It is generally agreed that Homo sapiens, humans, us originated in Africa but we have not been able to confirm where this happened, when and how. There are many theories about this.

Competing theories about human origins in Africa

According to one theory there was a single ancestral population in Africa from which other populations diverged around 150,000 years ago.

A different theory suggests that this ancestral population was due to the mixing of modern humans with Neanderthal-like hominins.

“At different times, people who embraced the classic model of a single origin for Homo sapiens suggested that humans first emerged in either East or Southern Africa,” says Brenna Henn, a population geneticist in the Department of Anthropology and in the Genome Center at the University of California, Davis and co-lead author of the research. “But it has been difficult to reconcile these theories with the limited fossil and archaeological records of human occupation from sites as far afield as Morocco, Ethiopia, and South Africa which show that Homo sapiens were to be found living across the continent as far back as at least 300,000 years ago.”

The research team for this study took an alternate approach using contemporary genomic evidence.

Contemporary genomic evidence tells a different story

According to a statement: “In the first systematic test of these competing anthropological models against genetic data, the team worked backwards from contemporary genomic material of 290 individuals from four geographically and genetically diverse African groups to trace the similarities and differences between the populations over the past million years and gain insight into the genetic interconnections and human evolution across the continent. The groups were the Nama (Khoe-San from South Africa); the Mende (from Sierra Leone); the Gumuz (recent descendants of a hunter-gatherer group from Ethiopia); and the Amhara and Oromo (agriculturalists from eastern Africa). The researchers also included some Eurasian genetic material to include the traces of colonial incursions and mixing in Africa.”

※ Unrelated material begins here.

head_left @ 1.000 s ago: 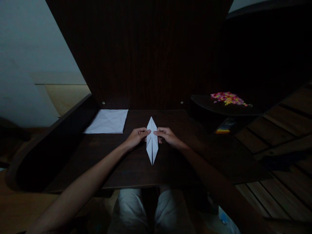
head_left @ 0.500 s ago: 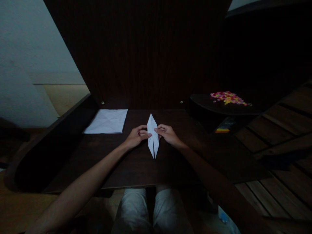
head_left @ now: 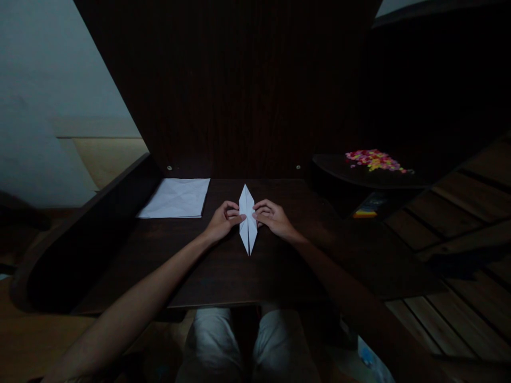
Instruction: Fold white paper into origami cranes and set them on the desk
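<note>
Between my hands is a folded white paper (head_left: 248, 205), a long diamond with pointed ends and a slit running up its lower half. My left hand (head_left: 224, 220) pinches its left edge near the middle, thumb on the front face. On the opposite edge, my right hand (head_left: 274, 218) grips the paper in the same way. Fingers behind the paper are partly hidden. It is held over the dark wooden desk (head_left: 223, 276).
Creased white paper sheets (head_left: 178, 197) lie at the desk's back left. A raised side panel (head_left: 80, 229) bounds the left. On a rounded shelf (head_left: 335, 170) at right sits a pile of small pink and yellow pieces (head_left: 375, 159), with a yellow-edged item (head_left: 365, 214) below.
The folded paper has shifted slightly left and up. My right thumb has slid from the paper's face toward its right edge.
</note>
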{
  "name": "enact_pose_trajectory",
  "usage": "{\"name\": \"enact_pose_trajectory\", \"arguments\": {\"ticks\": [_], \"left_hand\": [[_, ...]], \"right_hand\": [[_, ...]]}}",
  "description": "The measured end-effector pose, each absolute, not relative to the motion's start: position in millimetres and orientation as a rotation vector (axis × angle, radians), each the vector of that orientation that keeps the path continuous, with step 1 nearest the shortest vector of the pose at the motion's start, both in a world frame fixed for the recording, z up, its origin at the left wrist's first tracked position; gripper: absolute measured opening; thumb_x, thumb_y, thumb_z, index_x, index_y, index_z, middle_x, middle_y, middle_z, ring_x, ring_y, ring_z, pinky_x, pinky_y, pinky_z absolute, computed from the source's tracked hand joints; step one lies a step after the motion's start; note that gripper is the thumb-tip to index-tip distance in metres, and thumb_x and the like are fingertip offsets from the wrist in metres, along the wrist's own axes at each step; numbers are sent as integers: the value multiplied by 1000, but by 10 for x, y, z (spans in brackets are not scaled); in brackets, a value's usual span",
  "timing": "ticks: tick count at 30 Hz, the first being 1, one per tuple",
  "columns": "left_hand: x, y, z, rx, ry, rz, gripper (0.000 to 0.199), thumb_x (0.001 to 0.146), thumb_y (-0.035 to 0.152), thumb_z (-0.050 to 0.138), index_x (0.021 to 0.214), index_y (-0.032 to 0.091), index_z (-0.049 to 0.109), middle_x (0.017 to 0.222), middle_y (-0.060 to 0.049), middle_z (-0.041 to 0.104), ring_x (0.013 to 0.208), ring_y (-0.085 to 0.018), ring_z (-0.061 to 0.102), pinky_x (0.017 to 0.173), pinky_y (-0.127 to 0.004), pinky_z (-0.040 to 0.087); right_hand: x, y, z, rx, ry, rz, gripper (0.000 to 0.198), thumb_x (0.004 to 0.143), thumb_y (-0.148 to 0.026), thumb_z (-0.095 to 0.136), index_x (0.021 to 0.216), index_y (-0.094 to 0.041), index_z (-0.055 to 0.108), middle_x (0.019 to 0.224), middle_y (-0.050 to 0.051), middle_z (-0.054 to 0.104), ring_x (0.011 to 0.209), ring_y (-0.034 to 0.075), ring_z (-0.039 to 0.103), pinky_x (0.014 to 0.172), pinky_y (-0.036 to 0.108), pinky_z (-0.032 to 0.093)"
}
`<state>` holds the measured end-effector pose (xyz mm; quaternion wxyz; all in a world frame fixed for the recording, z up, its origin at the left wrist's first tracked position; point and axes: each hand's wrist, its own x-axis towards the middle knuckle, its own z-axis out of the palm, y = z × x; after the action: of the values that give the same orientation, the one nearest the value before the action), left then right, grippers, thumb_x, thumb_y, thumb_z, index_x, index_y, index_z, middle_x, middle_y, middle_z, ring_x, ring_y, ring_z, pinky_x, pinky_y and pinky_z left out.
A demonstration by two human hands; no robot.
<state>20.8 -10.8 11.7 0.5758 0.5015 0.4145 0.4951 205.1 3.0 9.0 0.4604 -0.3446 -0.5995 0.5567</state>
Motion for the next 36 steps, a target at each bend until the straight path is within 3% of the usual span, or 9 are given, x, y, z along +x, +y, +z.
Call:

“We used a new algorithm to rapidly test hundreds of possible scenarios. Those with gene flow back and forth between populations in various parts of the continent over the course of hundreds of thousands of years provided a much better explanation of the genetic variation we see today,” adds Simon Gravel, Associate Professor in the Department of Human Genetics at McGill University, and co-senior author on the paper. “We wrote this algorithm to understand how genetic disease risk varies across populations, and it led us to this deep dive into human origins. It’s been really fun to tie applied and fundamental research together in this way.”

Study: “A weakly structured stem for human origins in Africa” by Aaron Ragsdale et al was published in Nature.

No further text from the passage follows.